* _Task objective_
Copy the listing below line for line, from its opening line to the one with "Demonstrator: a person", both included; stop there.

*** Provided material ***

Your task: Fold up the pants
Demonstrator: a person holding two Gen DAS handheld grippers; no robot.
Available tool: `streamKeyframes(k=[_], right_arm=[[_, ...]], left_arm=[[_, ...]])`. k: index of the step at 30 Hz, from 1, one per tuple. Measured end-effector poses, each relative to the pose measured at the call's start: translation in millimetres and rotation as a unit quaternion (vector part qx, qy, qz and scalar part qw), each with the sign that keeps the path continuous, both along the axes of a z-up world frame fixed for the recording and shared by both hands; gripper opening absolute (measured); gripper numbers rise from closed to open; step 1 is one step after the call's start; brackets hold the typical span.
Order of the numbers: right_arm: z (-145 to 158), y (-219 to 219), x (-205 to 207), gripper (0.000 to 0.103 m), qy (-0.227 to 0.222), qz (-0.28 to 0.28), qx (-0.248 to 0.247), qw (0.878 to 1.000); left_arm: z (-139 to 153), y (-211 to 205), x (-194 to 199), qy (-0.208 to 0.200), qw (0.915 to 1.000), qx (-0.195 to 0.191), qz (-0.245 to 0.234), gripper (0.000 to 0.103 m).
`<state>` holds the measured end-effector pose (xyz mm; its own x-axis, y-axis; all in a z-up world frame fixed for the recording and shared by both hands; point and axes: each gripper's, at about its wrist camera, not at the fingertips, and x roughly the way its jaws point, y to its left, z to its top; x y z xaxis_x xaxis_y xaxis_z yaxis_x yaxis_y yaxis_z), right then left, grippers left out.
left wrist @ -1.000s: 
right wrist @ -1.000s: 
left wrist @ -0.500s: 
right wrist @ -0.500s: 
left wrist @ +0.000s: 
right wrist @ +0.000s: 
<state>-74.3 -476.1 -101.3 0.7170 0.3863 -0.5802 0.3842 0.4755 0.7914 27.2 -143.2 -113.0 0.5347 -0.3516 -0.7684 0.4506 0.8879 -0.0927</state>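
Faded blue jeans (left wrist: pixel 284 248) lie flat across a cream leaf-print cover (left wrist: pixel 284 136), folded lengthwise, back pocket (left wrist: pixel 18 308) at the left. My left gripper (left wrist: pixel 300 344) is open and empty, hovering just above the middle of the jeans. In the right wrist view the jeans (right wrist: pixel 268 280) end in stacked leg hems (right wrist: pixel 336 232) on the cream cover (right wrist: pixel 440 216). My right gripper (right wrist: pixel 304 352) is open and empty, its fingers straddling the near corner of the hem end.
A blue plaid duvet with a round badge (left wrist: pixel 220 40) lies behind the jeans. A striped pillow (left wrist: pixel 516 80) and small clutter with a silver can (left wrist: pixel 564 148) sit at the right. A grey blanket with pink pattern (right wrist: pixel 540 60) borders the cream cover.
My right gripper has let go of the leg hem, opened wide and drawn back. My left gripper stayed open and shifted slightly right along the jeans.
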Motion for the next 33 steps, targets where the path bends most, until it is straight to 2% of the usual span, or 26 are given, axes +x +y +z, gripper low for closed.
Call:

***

* _Exercise answer_
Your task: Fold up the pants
Demonstrator: a person holding two Gen DAS handheld grippers; no robot.

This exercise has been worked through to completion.